It’s obvious from the formula itself that the Popes who pronounced it considered it to be their infallible judgment. If those words can be pronounced by a pope and end up with the greatest destroyer pope in history on the altar, it makes a laughing stock of the Church.
Bergoglio even added a deprecation before the formula petitioning the Holy Spirit to keep the Church from error in so grave a matter.
So either Montini, Wojtyla, and Roncalli are up in heaven right now high fiving each other for a job well done, or Bergoglio lacks any formal papal authority.
I’ve had enough of some R&R smearing the Church to protect Bergoglio. You refuse to even take Fr. Chazal’s sedeimpoundism as a way to uphold the Church’s honor. Some R&R theories will need to be among the first condemned by a Traditional pope. You so badly need to walk around sucking on that pacifier of a guy in white ... even if it tastes like crap in your mouth and effectively call Holy Mother Church a whore. You will regret this someday.
You’ve practically lost your faith in the Church, reducing it to a merely human institution that does not have its Magisterium and public worship protected by the Holy Spirit.

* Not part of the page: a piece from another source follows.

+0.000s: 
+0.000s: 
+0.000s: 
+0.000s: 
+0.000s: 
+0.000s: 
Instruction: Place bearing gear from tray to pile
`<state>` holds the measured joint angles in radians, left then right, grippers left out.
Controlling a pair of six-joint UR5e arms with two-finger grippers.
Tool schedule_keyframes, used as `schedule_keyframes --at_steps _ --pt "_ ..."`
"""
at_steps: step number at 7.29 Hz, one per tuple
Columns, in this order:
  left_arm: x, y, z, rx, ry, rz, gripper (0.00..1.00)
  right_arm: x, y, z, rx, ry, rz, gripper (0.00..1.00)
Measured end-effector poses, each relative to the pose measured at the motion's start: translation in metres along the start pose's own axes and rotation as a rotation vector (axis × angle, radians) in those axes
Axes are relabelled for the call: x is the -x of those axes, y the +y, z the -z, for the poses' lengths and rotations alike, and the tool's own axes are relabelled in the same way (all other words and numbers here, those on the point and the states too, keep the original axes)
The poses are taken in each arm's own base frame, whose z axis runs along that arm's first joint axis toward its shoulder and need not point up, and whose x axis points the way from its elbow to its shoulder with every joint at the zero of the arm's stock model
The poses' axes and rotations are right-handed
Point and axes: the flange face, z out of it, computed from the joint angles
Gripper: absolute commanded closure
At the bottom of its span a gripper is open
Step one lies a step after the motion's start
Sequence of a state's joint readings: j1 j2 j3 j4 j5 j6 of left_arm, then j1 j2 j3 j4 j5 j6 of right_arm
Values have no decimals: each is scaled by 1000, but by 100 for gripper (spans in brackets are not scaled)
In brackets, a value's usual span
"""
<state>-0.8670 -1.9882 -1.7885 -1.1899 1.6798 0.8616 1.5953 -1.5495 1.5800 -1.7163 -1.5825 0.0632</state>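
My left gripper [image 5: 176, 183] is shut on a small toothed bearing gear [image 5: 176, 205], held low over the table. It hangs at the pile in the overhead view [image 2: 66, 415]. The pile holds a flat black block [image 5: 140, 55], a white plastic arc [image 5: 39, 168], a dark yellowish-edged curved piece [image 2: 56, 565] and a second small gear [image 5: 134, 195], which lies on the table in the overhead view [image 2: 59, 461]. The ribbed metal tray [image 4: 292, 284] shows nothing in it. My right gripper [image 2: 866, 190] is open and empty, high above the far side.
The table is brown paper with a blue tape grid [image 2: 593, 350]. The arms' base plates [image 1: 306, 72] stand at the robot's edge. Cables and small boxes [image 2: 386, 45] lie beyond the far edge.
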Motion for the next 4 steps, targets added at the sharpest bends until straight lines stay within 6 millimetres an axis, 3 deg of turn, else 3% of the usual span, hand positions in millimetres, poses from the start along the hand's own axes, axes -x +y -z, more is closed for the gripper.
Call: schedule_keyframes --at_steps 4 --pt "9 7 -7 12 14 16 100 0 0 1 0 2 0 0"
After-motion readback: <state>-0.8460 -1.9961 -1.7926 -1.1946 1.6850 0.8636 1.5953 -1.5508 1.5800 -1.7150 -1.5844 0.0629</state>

OK devil's advocating for a position I'm not sure I hold, what if they're up in heaven being sort of like "we honestly screwed a lot of this stuff up but we're grateful for God's grace in our lives despite our mistakes."

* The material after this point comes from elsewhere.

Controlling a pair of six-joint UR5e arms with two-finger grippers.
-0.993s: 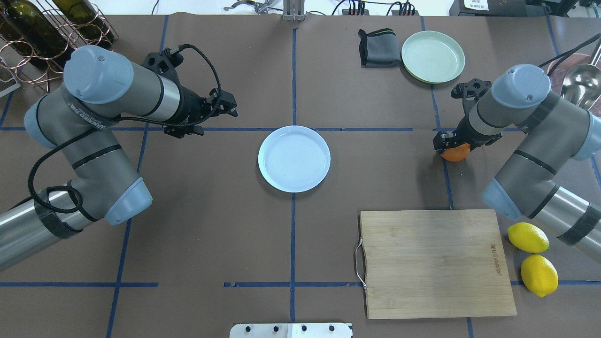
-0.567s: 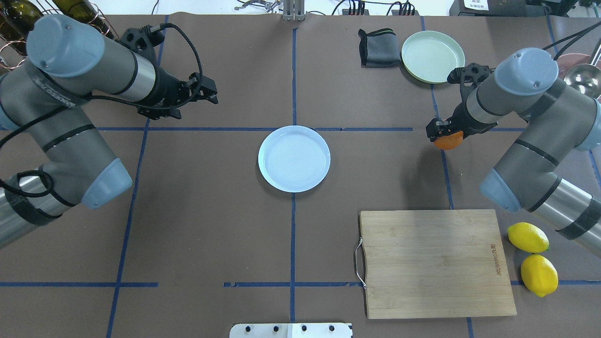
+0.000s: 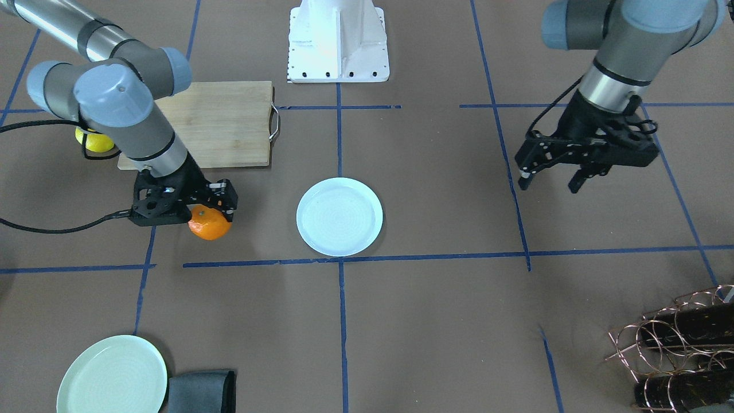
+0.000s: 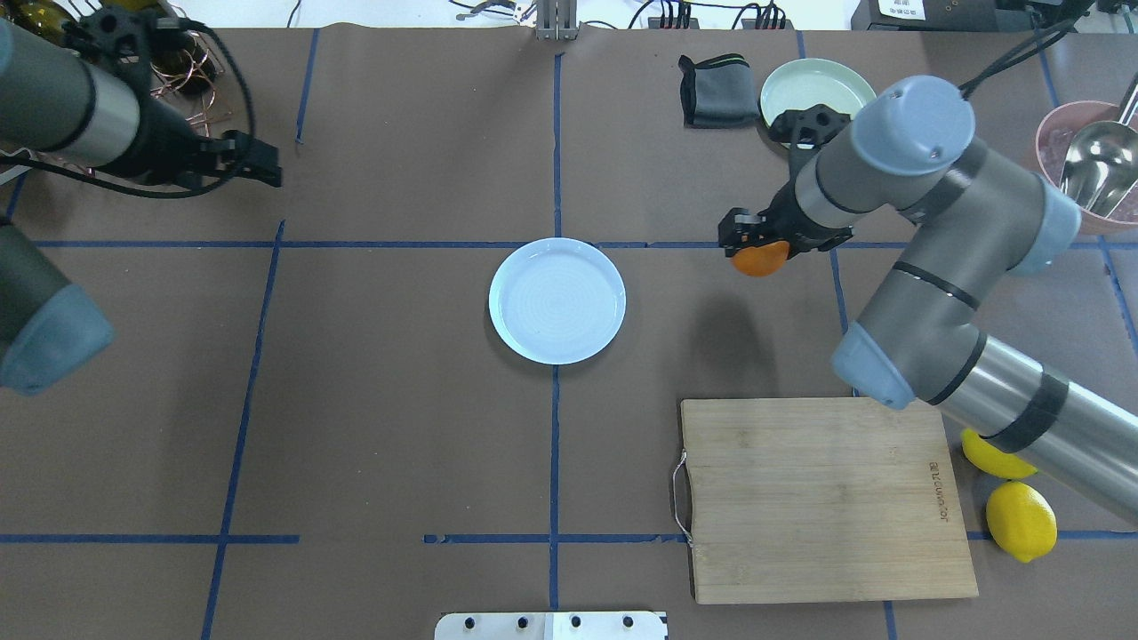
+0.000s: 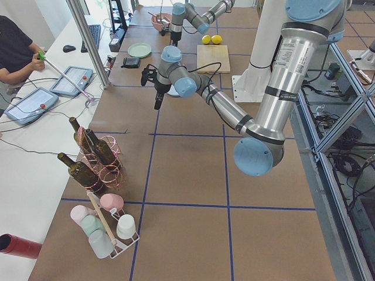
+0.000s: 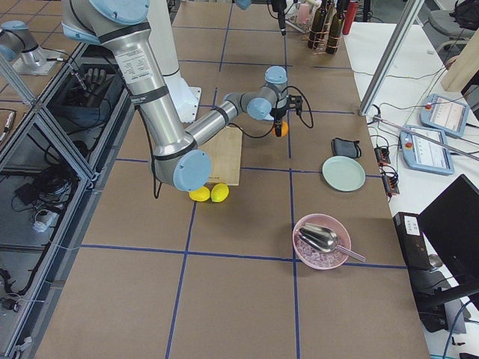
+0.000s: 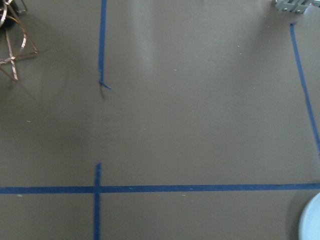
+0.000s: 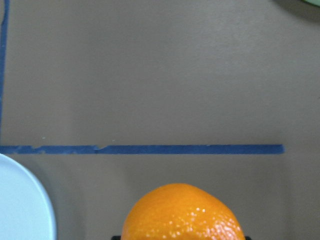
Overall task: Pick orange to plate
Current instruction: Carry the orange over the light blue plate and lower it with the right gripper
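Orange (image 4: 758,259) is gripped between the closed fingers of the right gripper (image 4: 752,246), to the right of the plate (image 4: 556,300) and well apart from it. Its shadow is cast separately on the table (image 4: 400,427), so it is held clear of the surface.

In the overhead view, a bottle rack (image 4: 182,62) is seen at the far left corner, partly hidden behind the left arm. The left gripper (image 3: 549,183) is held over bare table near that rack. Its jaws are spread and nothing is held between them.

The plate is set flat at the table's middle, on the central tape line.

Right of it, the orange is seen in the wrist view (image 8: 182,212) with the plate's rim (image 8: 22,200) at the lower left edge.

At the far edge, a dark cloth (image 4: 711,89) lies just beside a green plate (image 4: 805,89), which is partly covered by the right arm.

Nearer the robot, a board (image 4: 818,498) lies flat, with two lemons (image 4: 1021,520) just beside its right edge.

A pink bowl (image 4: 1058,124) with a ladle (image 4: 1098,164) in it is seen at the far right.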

Admittedly, of the three I find it hardest to make this sort of argument for Paul VI. There's a rumor (Its not certain but if I have to believe the canonization, I can believe this rumor too, in charity) that John XXIII said "stop the council" on his deathbed, and I know there are various points of personal sanctity of JPII that can be credited to him, such as his strong stand against communism and I believe he had some serious physical ailments he had to suffer through if I recall correctly (to be clear this isn't me whitewashing his idolatry at Assisi or his treatment of Lefebvre, but is it possible he confessed those things at some point?)
All that said, I guess some of this also comes down to... not just are canonizations infallible, but *how infallible is it*? Does it just mean they made it to the beatific vision? Does it just mean they had *some* elements of personal sanctity that we should emulate, but that they can still have certain problematic elements that we shouldn't try to emulate? Or does it definitively mean the person had heroic virtue such that we should emulate them holistically? (how much? Other than the Blessed Mother, every saint had *some* sins)

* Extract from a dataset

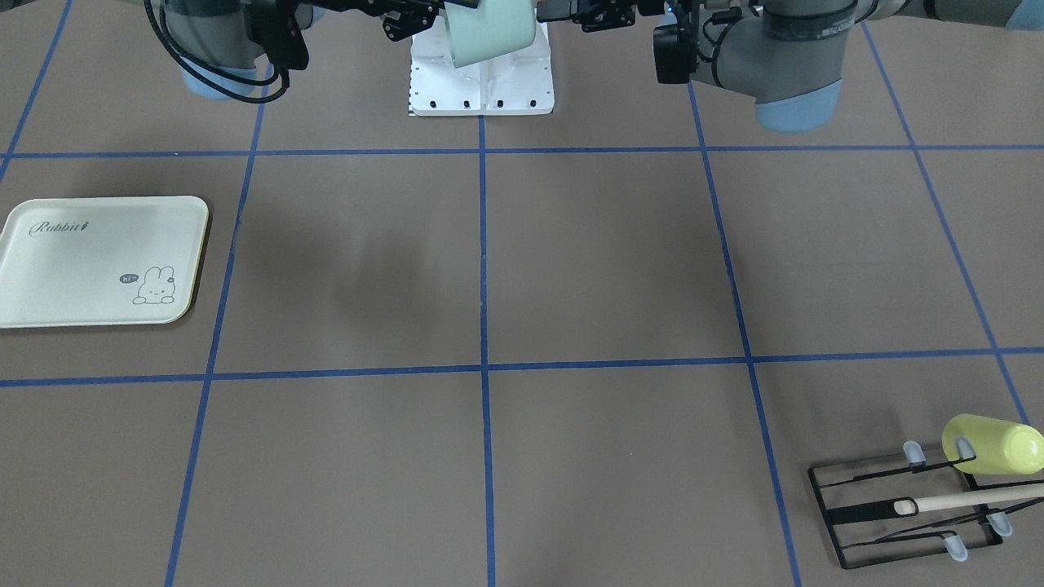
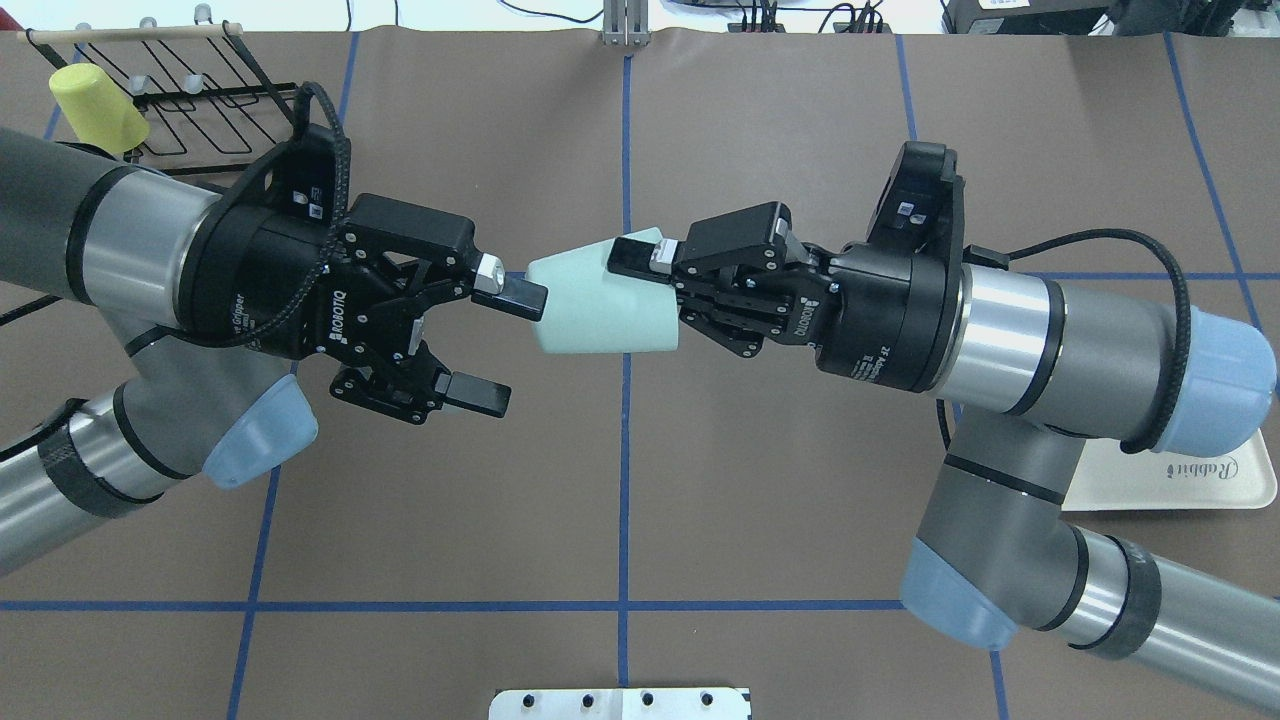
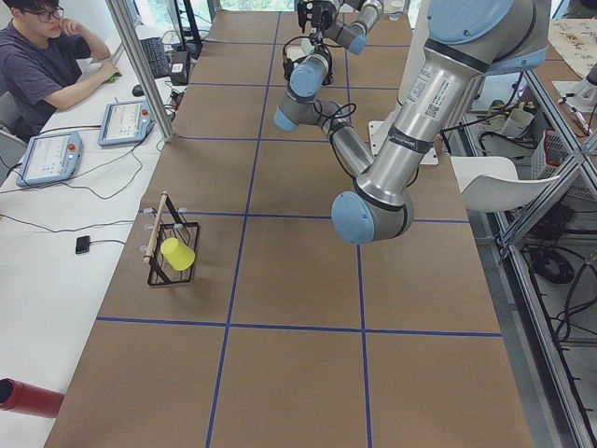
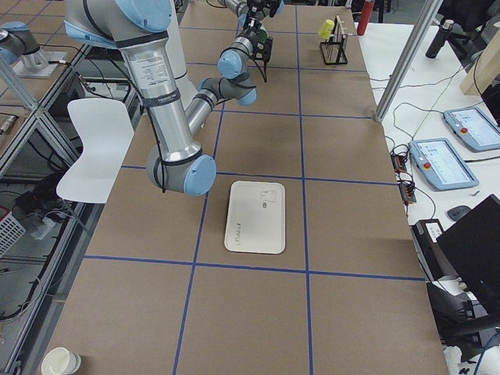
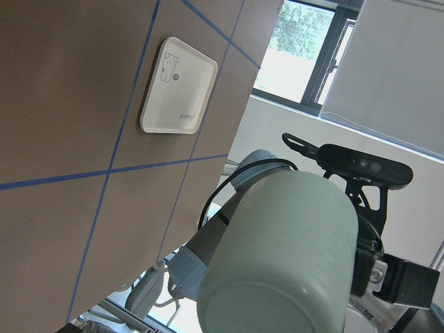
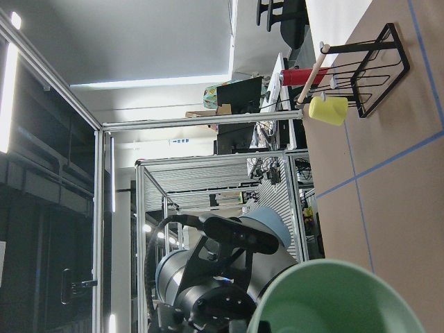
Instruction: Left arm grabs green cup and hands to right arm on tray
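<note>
The pale mint green cup [image 2: 598, 305] hangs on its side in mid-air between the two arms, above the middle of the table. My right gripper [image 2: 645, 290] is shut on its rim end, with one finger [image 2: 633, 257] lying along the outside wall. My left gripper [image 2: 512, 345] is open with its jaws wide apart at the cup's base end; its upper finger [image 2: 512, 296] is at the base and the lower finger is clear of it. The cup fills the left wrist view [image 5: 277, 257], and its rim shows in the right wrist view [image 6: 340, 298]. The cream Rabbit tray [image 1: 98, 261] lies flat on my right side, with nothing on it.
A black wire rack [image 1: 897, 509] with a wooden rod stands at the far left corner, with a yellow-green cup [image 1: 991, 444] on one of its pegs. The white base plate [image 1: 481, 86] sits between the arm mounts. An operator [image 3: 47, 56] sits beyond the table's far edge.
</note>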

I've seen some FSSP priests make the argument that canonization just infallibly means the person is in fact in heaven (SSPX moreso takes the arguments that doubt the validity of the canonizations altogether) and even if that's true, my response is more or less to shrug because... anybody could theoretically have made it to heaven despite how unlikely it may seem to me and... so what? Whereas if we really would have to believe that these popes had the same level of holiness as St Thomas Aquinas or St Pius X, it really does strengthen the case that Francis is in fact not a real pope.
I don't know if that last paragraph made total sense, but I'm curious if you have any thoughts here.